History

The Rise of Pentecostalism: From the Editor – One Dangerous Religion

One Dangerous Religion

Between the advertising industry and a handful of scholars, this issue has nearly come to ruin.

Let’s begin with advertisers, who have destroyed the very words that should litter this issue. What can you do with sensational after it’s been used to describe the results of facial cream, or phenomenal, when it’s been describing the ride of a new car. When I use such words to describe early Pentecostalism, they sound trite.

But they remain two of the best words to describe it. It was sensational: it created a sensation and (with tongues, laying on of hands, and slayings in the Spirit) touched the senses of its adherents. It was also phenomenal: it shocked America and was filled with spiritual phenomena. So we’ve decided to use these and other Madison Avenue adjectives—though sparingly. But when we do use them, please note we mean them. Really.

On the other hand, as we prepared the issue, we were warned by some scholars not to highlight the sensational but to remember that Pentecostalism is a maturing movement that now includes well-behaved, middle-class people, like, uh, scholars. The behavior of some Pentecostals seems to be an embarrassment to others.

I can understand this. Pentecostals have done a few strange things in their day: seeing 90-foot Jesuses, falling into trances, and, lately, barking like dogs.

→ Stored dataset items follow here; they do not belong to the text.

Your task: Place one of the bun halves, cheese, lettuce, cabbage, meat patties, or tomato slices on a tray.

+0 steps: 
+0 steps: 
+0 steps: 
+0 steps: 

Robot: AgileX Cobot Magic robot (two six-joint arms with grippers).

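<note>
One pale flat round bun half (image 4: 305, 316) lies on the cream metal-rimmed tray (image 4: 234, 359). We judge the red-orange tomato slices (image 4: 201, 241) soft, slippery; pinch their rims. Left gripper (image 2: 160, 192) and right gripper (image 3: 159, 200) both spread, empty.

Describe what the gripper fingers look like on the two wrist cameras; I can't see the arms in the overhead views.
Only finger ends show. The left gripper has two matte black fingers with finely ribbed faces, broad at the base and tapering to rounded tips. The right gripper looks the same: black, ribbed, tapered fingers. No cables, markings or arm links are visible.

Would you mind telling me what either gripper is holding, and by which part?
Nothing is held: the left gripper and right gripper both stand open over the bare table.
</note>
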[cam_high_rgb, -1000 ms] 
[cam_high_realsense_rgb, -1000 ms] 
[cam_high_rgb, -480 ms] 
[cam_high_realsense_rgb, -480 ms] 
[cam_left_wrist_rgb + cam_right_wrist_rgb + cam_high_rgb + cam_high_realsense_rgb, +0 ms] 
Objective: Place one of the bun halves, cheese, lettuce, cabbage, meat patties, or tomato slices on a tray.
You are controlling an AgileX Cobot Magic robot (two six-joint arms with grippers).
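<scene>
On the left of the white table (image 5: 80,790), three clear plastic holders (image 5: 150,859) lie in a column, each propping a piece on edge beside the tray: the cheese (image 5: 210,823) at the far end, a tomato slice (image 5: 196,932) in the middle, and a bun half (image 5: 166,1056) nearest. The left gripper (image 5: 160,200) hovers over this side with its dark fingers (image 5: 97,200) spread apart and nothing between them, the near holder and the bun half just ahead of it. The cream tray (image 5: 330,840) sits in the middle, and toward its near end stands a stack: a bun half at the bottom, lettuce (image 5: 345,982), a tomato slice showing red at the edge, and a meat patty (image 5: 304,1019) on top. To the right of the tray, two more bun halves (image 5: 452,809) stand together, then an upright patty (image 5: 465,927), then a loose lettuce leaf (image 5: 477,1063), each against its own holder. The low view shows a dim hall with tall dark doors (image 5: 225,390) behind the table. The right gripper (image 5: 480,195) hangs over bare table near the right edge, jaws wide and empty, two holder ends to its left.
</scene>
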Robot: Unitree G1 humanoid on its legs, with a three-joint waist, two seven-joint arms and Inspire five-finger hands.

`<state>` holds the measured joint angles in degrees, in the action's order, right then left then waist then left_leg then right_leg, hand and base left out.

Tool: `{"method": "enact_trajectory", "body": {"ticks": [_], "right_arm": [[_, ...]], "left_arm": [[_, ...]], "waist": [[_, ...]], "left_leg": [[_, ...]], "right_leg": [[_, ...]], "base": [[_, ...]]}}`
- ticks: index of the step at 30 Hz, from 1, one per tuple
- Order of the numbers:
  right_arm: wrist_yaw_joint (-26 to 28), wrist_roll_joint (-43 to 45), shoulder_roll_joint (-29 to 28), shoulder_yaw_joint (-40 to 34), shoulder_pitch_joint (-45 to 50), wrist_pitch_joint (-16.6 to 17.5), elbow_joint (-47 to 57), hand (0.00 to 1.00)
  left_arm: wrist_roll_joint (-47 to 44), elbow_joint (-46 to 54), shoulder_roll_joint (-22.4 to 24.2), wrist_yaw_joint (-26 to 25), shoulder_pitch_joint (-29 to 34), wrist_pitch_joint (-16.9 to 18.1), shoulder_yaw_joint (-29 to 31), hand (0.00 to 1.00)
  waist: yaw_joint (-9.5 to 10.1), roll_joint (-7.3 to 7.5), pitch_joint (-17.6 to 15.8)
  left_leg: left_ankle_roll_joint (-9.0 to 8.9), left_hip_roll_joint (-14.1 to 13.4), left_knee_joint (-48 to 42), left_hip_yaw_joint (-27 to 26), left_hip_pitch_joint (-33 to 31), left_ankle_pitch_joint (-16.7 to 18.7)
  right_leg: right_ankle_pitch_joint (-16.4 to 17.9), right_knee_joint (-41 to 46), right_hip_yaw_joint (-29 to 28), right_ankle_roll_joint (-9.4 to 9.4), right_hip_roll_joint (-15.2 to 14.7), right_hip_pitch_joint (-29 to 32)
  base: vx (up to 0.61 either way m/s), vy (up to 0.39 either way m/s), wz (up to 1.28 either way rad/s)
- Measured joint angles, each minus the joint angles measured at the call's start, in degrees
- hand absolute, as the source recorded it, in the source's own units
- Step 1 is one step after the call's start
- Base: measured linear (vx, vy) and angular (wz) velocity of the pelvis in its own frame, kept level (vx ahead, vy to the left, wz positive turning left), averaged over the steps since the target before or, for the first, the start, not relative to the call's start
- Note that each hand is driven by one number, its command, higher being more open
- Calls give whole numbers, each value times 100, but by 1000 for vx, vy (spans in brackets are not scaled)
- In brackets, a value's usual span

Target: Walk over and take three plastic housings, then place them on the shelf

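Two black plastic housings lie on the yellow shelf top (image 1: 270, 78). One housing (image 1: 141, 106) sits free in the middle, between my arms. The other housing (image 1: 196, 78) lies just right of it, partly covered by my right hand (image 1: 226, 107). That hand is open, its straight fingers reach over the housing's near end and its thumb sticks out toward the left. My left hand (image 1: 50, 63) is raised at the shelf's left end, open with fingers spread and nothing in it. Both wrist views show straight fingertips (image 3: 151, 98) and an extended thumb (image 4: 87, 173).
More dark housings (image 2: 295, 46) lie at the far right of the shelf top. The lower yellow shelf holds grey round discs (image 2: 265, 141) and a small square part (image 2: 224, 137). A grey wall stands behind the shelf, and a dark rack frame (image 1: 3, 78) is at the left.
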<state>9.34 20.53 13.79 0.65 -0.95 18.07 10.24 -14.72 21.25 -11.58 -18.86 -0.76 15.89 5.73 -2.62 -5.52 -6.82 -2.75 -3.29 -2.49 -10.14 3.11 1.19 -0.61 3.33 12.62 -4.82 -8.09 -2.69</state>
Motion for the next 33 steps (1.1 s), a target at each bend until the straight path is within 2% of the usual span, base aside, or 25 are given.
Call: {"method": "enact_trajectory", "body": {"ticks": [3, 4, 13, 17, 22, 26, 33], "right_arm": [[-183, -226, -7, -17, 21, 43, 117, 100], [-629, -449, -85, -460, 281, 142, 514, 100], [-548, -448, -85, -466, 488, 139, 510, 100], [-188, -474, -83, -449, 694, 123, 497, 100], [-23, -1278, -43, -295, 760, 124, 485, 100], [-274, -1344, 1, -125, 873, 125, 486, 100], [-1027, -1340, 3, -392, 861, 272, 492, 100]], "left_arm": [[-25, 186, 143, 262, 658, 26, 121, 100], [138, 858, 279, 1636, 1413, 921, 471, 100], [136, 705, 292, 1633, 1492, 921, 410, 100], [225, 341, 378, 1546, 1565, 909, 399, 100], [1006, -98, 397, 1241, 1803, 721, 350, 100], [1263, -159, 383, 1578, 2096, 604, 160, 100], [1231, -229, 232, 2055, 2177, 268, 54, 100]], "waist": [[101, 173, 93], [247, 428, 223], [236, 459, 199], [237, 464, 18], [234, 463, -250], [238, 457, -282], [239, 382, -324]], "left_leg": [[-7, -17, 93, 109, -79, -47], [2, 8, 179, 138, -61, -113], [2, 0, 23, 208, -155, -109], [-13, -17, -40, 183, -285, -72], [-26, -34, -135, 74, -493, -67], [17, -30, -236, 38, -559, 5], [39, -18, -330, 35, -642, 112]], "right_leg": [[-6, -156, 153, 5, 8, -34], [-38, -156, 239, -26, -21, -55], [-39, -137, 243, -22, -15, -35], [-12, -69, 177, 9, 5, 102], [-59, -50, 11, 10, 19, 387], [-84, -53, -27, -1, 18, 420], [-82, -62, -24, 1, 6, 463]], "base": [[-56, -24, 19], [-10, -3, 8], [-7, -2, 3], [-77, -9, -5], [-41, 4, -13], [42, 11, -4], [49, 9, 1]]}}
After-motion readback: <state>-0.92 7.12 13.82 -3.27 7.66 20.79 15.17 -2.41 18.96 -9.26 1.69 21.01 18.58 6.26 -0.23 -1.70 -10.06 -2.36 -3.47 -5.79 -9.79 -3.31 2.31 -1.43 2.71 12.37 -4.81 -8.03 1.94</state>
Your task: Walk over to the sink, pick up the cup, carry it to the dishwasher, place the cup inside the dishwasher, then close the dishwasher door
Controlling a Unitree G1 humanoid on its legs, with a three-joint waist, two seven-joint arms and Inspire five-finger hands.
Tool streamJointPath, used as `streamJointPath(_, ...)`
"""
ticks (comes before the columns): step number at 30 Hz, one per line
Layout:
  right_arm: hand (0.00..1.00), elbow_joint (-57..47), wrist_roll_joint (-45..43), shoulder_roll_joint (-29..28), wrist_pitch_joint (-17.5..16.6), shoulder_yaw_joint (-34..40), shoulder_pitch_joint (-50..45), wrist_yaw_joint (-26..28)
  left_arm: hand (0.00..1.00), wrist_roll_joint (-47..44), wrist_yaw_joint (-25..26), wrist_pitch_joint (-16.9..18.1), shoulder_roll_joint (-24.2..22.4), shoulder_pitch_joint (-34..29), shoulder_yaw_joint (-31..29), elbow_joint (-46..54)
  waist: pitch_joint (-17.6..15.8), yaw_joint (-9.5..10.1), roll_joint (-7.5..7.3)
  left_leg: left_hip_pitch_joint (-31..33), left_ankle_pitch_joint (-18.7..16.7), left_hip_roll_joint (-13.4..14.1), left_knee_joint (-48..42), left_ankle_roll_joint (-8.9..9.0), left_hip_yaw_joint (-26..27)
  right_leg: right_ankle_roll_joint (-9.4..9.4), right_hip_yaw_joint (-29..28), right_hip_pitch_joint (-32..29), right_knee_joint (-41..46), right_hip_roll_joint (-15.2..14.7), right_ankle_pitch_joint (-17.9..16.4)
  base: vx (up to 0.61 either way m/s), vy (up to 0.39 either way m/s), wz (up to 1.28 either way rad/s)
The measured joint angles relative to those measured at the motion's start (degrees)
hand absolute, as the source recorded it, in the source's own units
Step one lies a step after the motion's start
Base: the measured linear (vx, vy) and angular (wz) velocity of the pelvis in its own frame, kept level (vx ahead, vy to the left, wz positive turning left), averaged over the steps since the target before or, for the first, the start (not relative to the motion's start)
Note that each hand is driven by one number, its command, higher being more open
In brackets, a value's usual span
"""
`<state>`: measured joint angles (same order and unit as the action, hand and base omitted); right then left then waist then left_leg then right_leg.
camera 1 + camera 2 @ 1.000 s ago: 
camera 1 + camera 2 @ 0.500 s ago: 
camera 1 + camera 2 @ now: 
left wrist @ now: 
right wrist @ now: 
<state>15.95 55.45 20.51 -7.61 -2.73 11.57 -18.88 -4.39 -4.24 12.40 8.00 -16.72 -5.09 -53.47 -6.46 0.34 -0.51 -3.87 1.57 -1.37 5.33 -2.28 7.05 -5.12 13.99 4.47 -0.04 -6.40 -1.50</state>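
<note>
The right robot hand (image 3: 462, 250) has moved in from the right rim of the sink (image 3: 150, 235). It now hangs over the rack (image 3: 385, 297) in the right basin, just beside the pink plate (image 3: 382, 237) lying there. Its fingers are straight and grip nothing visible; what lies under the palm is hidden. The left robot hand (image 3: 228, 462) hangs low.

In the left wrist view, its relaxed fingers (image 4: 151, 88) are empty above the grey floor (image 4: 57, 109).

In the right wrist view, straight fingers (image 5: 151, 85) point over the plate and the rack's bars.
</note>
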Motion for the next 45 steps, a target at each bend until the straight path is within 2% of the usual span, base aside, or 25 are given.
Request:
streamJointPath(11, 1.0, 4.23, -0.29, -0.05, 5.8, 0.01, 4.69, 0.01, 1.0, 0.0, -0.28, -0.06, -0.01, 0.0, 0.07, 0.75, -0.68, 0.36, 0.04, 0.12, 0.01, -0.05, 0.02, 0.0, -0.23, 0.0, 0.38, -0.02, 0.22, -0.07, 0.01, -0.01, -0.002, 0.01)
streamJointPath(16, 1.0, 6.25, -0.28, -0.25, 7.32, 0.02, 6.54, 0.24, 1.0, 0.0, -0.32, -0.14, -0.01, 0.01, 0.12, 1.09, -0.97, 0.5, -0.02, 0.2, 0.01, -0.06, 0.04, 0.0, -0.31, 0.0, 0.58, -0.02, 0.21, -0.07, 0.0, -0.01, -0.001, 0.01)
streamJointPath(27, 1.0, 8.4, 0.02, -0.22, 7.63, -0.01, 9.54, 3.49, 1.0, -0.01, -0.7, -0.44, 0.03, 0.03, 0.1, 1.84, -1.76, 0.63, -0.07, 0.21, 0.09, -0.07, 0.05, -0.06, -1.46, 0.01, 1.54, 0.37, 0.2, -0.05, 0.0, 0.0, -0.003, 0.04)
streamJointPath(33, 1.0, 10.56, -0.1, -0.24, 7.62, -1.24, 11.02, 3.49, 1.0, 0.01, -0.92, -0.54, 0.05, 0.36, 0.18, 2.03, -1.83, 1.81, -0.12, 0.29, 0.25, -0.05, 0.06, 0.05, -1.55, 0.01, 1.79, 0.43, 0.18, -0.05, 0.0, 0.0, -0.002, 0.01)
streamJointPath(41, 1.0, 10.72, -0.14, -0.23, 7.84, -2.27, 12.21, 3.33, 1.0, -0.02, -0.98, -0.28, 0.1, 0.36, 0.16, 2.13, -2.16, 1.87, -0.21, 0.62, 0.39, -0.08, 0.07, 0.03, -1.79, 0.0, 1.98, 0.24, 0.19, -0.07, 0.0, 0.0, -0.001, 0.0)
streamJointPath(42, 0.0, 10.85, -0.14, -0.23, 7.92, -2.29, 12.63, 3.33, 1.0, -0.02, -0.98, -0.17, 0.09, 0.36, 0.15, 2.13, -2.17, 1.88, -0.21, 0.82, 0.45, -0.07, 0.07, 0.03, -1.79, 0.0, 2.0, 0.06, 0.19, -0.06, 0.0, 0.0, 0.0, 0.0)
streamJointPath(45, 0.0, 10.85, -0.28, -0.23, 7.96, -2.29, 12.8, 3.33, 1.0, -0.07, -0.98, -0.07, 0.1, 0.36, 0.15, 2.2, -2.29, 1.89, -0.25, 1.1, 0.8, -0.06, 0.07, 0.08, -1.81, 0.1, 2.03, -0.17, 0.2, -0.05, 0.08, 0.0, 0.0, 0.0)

But they’ve also done pretty remarkable things, like reaching out to the poor, reintroducing many spiritual gifts to the church, and reinvigorating the faith of entire continents (Africa and South America). Not bad for a century.

As a liturgically minded, theologically educated, decidedly non-charismatic Episcopalian (I used to lift my hands in prayer, but then only waist high), I’m impressed with Pentecostals. Mainline Christians like myself have managed to so tame the Holy Spirit, one can hardly tell the difference between “the divine presence” and a well-oiled liturgical service.

When Pentecostals are accused of acting foolishly, I reply: So? If God were really to descend in power, wouldn’t some recipients of that power go crazy? (Moses said he’d die.) What do we expect when the Spirit of the Living God enters people: that they’ll form a committee to write a new set of church by-laws?

A number of Pentecostals have suggested that being filled with the Spirit is like touching a live electrical wire: it’s dangerous. Pentecostalism is dangerous, indeed, and as such produces some excesses. Then again, God is reported to be dangerous.

The only embarrassment to me is Pentecostalism’s embarrassment of riches: it is too dynamic a movement to do justice to in one issue, let alone one book. So in this issue, we narrow our focus to early, white (mostly), American Pentecostalism. Though this variety is a minority in worldwide Pentecostalism, it is the type of Pentecostalism we suspect you, our readers, have some acquaintance with.

It is also a variety that was sensational and phenomenal. Really.